Mar 8, 2016 | By Tess
Most of our readers will remember a story we covered just a few weeks ago about two artists who covertly 3D scanned the famous Bust of Nefertiti at the Neues Museum in Berlin and released the 3D models online. Many of our readers remained skeptical that the files released by the two artists could have been captured with the Microsoft Kinect that they purportedly used, and as it turns out, those readers and other questioning makers were probably right.
The 3D scanning caper, which was even covered by the New York Times, was heralded as a gesture of political protest and artistic expression, essentially freeing the Egyptian artefact from the European museum. Now, however, it seems that the controversial act may have actually been a hoax.
What first prompted certain makers to think something fishy was going on with the Nefertiti 3D scan was the video released of the secret scanning operation. The artists responsible for the 3D model leak claimed to be using a hacked Microsoft Kinect, which they have smuggled into the museum under one of their scarves. As the video continues, the scarf continually covers the 3D scanner raising questions as to how a full 3D scan could have been captured.
Further, the quality of the released 3D model has been highly contested, as many believed that the quality was too high for even a hacked Kinect scanner. As Fred Kahl, who helped to debunk the story of the 3D scanned bust, explains on his blog, “The video shows the two using a Kinect Xbox controller to capture Nefertiti, and while I have no doubt the artists may have done the Kinect stunt, there is simply no way the scan being distributed was made with a Kinect.
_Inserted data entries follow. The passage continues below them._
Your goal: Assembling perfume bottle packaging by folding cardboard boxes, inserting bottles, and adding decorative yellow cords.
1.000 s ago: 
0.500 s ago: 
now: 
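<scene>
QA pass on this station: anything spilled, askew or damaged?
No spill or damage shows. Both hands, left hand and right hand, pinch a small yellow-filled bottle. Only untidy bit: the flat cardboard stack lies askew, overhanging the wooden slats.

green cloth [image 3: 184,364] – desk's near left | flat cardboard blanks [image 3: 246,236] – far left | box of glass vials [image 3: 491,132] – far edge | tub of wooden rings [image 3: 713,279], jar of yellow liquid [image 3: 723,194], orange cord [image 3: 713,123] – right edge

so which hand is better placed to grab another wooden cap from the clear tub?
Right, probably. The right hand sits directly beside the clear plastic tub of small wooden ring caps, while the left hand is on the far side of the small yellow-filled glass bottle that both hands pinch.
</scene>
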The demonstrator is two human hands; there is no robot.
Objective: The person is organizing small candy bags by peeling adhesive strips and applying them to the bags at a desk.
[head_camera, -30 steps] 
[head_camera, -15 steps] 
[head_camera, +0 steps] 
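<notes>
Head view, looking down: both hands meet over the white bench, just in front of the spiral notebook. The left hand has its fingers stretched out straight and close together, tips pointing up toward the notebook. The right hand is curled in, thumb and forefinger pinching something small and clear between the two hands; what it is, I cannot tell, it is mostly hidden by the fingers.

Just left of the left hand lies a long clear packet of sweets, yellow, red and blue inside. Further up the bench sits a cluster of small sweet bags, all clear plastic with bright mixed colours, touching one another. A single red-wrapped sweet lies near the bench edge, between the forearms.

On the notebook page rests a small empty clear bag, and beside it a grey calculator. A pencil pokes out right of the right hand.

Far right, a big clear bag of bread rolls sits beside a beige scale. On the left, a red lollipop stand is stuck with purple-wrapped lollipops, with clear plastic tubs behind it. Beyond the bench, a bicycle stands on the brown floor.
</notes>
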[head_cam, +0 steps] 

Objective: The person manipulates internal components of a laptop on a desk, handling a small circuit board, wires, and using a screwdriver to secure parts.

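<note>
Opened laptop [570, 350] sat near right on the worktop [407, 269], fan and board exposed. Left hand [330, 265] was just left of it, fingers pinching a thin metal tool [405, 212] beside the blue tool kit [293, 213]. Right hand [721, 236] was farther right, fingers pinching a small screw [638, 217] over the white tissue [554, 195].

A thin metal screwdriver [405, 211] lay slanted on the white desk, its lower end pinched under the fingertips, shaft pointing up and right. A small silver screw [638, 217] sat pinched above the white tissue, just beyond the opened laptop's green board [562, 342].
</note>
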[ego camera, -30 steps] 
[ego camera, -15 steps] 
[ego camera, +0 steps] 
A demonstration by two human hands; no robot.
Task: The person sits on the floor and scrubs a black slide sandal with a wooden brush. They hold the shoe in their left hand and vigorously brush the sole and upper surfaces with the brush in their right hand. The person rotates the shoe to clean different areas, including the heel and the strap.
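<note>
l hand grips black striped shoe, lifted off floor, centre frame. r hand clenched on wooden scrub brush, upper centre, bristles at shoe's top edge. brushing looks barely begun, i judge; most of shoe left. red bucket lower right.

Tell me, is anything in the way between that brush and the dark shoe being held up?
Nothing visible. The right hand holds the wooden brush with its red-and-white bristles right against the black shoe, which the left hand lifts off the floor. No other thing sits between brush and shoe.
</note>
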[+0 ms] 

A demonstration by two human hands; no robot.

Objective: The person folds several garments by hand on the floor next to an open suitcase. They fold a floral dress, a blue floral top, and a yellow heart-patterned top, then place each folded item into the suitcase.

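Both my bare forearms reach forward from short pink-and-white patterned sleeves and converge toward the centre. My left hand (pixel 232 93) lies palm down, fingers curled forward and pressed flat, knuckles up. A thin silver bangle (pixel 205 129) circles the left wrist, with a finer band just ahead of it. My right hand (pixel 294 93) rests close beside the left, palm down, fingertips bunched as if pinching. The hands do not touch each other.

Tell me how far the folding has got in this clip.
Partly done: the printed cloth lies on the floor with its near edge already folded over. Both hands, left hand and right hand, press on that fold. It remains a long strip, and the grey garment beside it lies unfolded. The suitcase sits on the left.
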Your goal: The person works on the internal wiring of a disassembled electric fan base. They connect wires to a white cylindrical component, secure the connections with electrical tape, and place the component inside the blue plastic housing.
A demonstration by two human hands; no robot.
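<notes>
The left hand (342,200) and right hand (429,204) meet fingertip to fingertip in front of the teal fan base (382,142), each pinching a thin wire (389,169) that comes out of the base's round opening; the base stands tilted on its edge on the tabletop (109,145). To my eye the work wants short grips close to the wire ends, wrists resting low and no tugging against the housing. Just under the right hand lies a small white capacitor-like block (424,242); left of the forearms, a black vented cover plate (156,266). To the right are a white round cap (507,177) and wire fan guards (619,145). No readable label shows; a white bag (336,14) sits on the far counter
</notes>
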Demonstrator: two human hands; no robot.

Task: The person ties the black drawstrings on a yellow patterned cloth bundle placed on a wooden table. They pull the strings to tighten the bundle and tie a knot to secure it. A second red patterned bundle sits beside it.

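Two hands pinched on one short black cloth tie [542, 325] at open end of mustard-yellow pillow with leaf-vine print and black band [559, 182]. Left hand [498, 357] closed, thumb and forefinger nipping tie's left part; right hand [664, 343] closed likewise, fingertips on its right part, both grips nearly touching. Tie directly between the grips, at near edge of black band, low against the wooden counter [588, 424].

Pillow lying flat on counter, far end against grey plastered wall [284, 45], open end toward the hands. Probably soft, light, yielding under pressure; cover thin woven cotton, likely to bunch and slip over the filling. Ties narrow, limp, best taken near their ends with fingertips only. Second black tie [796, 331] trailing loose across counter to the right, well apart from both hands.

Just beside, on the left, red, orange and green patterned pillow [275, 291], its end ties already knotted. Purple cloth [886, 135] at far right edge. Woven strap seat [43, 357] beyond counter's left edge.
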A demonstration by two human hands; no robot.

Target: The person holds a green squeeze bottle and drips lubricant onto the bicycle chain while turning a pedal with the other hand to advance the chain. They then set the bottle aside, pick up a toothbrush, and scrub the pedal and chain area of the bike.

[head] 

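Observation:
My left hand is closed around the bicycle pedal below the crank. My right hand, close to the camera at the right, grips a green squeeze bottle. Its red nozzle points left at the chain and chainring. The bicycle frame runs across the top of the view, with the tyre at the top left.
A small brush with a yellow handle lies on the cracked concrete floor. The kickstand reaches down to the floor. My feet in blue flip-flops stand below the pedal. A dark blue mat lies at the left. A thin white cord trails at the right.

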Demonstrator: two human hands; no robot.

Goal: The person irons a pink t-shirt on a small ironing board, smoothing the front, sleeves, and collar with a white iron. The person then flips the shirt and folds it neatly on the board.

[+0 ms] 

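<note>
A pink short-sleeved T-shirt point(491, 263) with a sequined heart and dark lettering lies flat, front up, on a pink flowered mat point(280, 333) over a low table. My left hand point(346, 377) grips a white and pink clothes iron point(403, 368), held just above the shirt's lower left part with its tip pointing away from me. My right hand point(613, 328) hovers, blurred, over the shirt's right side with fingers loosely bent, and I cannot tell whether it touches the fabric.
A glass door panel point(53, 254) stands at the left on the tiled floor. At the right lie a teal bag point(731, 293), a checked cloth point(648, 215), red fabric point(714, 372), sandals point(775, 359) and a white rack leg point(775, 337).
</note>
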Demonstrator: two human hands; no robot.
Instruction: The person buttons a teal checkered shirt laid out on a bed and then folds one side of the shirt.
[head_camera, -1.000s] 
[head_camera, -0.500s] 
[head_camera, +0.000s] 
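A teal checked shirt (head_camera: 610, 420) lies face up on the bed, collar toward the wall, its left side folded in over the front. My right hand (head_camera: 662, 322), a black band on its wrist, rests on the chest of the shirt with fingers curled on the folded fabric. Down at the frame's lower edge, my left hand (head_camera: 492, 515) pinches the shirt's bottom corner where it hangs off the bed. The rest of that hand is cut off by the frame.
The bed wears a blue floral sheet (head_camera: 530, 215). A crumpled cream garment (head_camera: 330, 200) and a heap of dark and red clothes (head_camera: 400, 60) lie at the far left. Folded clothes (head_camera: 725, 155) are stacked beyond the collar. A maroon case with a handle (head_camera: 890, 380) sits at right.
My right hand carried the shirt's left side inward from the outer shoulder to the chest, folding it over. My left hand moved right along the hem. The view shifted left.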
Simply put, the scan being distributed which is made of more than 2 million triangles is far too detailed to have been made with that hardware.”
Kahl, who is familiar with Kinect technology even demonstrates with one of his own better-quality scans just what resolution and detail the Microsoft Kinect is possible of capturing—which is astonishingly nowhere near the quality of the Nefertiti bust 3D model.
Of course, while it may be obvious that the video released by the artists does not represent the actual scanning of the released files, the question remains of where the high-quality 3D model of the bust of Nefertiti came from, where did the artists get it from if they didn’t scan it themselves?
Artist and 3D-scanning consultant Cosmo Wenman asked himself the same question and set out to find a possible answer. Wenman came up with two plausible theories of how the high-resolution 3D model of the bust was created, as he explains, “The model that the artists published is of such high quality that I initially thought the scan had to be either the museum’s own unpublished scan, or that the artists had scanned a high-quality replica and were passing it off as a scan of the original.”
In fact, the Neues Museum in Berlin had hired German scanning company TrigonArt to capture a high-quality scan of the Nefertiti bust years ago in 2008. When Wenman compared the 3D scan released by the artists and the preview of the Nefertiti scan on TrigonArt’s website, he found that they bore some striking similarities. “Even in this limited preview viewer, opening it up full screen and zooming in, you can see that every feature—including super-fine submillimeter details—appear to exactly match the model that the artists released,” he says.
The similarities and shared details of both the leaked 3D scan and the TrigonArt 3D scan have led Wenman to believe that the artists did indeed get their 3D data from the museum’s own high-quality scan.
Even now, however, with much certainty that the scanning video was a hoax, the truth remains unclear as the Neues Museum remains silent about their own scan and the artists themselves seem in the dark about where the leaked scan came from. The artists, Nora Al-Badri and Jan Nikolai Nelles, were apparently given the hacked 3D scanner by an unnamed partner who then dealt with processing the 3D files. According to Nelles, they have no idea where the released scan came from as they were simply passing along the model they were given by this unnamed partner.
It is not everyday we hear such a strange and mysterious tale in the 3D printing industry, and this is sure one for the books. We do hope, whether the mystery of the high-resolution 3D model is solved or not, that the discourse surrounding the issue of digitizing artworks to make them more accessible is not swept under the rug. As Wenman succinctly expresses on his blog, “It’s unfortunate that this story was based on a falsehood. With any luck, though, this will all be for the best, and there will be increased scrutiny of museums’ custody of data, and it will lead to increased public demand for museums to make their 3D data freely available to the public.” We will be sure to keep up with any developments of the story.